El agricultor incluso manipuló la ceniza, uno de los materiales más queridos por Nóvoa tras el incendio que sufrió en su taller de París en 1979 y que consumió para siempre una parte de su obra. "Era muy buena persona. Tenía un poco de genio pero siempre fue bueno conmigo", evoca Fontán, que empezó a colaborar con Nóvoa hace diez años "porque la mujer que le iba a limpiar la casa me contó que estaba buscando un ayudante".

Luis Rodríguez Ennes, por su parte, recuerda a Nóvoa observando concienzudamente cada cuadro desde todos los ángulos posibles, y, a veces, tras el humo de un puro Habano. "Era un trabajador nato. Para él no había domingos ni festivos. Se levantaba temprano y lo primero que hacía era meterse en el taller".

En A Armenteira no solo concibió algunos de sus murales más grandes, sino también la escultura de 200 toneladas con la que ganó un concurso internacional convocado con motivo de las Olimpiadas de Seúl. La maqueta aún está en el salón de la vivienda.
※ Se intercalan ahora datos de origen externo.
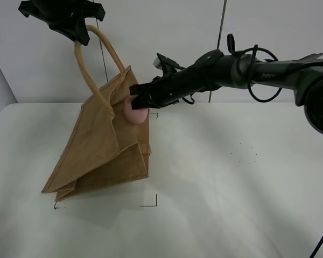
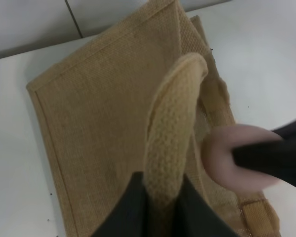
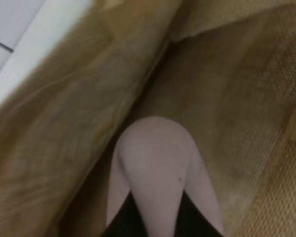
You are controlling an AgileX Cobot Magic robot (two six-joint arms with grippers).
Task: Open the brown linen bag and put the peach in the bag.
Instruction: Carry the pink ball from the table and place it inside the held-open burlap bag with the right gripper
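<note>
Right wrist: R fingers [image 3: 195, 223] pinch peach [image 3: 155, 160] in bag [image 3: 232, 94] mouth; exterior high: L fingers [image 1: 81, 33] pinch handle [image 1: 110, 52].

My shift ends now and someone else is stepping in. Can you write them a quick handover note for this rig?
Left gripper: shut on the bag handle, holding it up.
Right gripper: shut on the peach.
Brown linen bag: bottom on the table, mouth pulled open; peach at the mouth.
Done: bag opened, peach picked up.
Left: lower the peach inside, release it.
</note>
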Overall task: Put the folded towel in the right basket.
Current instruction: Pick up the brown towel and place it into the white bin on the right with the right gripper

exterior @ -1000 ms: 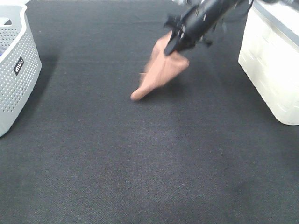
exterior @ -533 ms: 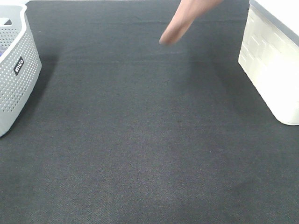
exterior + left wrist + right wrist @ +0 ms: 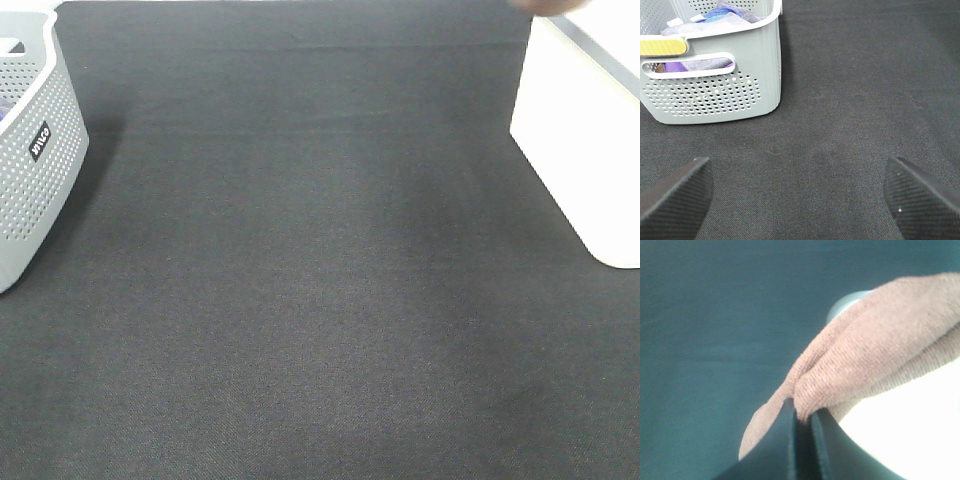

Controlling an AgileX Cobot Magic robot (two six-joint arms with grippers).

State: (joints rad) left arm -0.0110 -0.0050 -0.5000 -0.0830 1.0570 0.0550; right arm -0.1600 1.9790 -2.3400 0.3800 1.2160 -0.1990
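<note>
over the right basket [image 3: 905,440], right end effector [image 3: 802,417] pinches folded towel [image 3: 880,350]; left end effector [image 3: 797,194] spread wide

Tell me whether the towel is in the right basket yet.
Not yet in. The right end effector is shut on the towel, holding it up by the right basket's edge.

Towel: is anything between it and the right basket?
Nothing visible does. The towel, clamped in the right gripper, hangs in the air right at the basket rim, with only bare mat beside it.
</note>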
"Nóvoa era una persona muy inquieta, que diseñaba su propia ropa y hasta los tiradores de los muebles", recuerda Ennes. Para el catedrático, el artista fallecido el jueves era "el Picasso gallego", y afirma que su pintura era mucho más depurada y "trabajada" que la de Tàpies, con el que ha sido comparado en alguna ocasión. Y recuerda la famosa frase del escritor Gustave Flaubert. "Leopoldo Nóvoa estudiaba cada luz, cada sombra, los materiales... No improvisaba nada. Era un gran trabajador al que le venía la inspiración después de transpirar mucho".